DATA BELOW:
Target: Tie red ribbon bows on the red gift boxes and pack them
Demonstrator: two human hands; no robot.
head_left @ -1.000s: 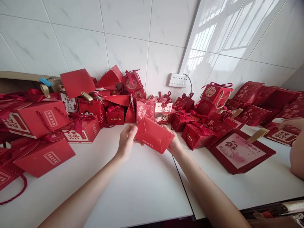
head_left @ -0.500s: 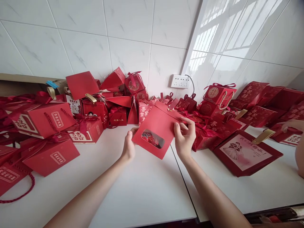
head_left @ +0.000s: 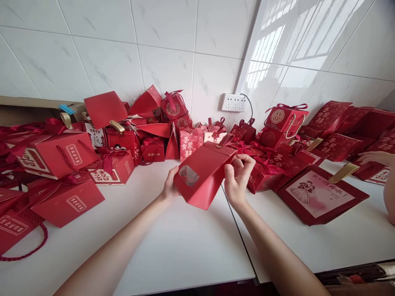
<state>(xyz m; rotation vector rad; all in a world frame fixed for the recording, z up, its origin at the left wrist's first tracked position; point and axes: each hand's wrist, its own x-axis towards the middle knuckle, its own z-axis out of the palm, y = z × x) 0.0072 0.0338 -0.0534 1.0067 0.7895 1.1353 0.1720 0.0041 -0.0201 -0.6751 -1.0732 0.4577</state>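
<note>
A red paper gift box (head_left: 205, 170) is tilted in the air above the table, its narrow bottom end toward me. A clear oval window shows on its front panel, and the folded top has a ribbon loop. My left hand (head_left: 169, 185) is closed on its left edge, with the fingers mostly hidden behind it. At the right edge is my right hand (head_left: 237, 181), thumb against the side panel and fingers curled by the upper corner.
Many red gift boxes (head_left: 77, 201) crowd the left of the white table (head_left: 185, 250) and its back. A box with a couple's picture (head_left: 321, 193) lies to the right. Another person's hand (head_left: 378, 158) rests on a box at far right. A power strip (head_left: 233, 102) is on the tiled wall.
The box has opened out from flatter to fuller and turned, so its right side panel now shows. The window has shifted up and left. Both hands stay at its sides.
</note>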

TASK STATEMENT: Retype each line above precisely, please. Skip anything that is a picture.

RESPONSE TO THIS EXERCISE:
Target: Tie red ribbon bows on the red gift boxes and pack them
Demonstrator: two human hands; no robot.
head_left @ -1.000s: 
head_left @ -0.500s: 
head_left @ +0.000s: 
<state>(xyz m; rotation vector rad; all in a world frame fixed for the recording, z up, its origin at the left wrist's first tracked position; point and axes: each hand's wrist, its own x-axis towards the middle knuckle, its own z-axis out of the palm, y = z × x) 0.0072 0.0338 -0.0534 1.0067 0.7895 1.1353 0.1720 0.0041 -0.0201 -0.6751 -1.0732 0.4577</state>
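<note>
A red paper gift box (head_left: 205, 170) is tilted in the air above the table, its narrow bottom end toward me. A clear oval window shows on its front panel, and the folded top has a ribbon loop. My left hand (head_left: 169, 185) is closed on its left edge, with the fingers mostly hidden behind it. At the right edge is my right hand (head_left: 237, 181), thumb against the side panel and fingers curled by the upper corner.
Many red gift boxes (head_left: 77, 201) crowd the left of the white table (head_left: 185, 250) and its back. A box with a couple's picture (head_left: 321, 193) lies to the right. Another person's hand (head_left: 378, 158) rests on a box at far right. A power strip (head_left: 233, 102) is on the tiled wall.
The box has opened out from flatter to fuller and turned, so its right side panel now shows. The window has shifted up and left. Both hands stay at its sides.
</note>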

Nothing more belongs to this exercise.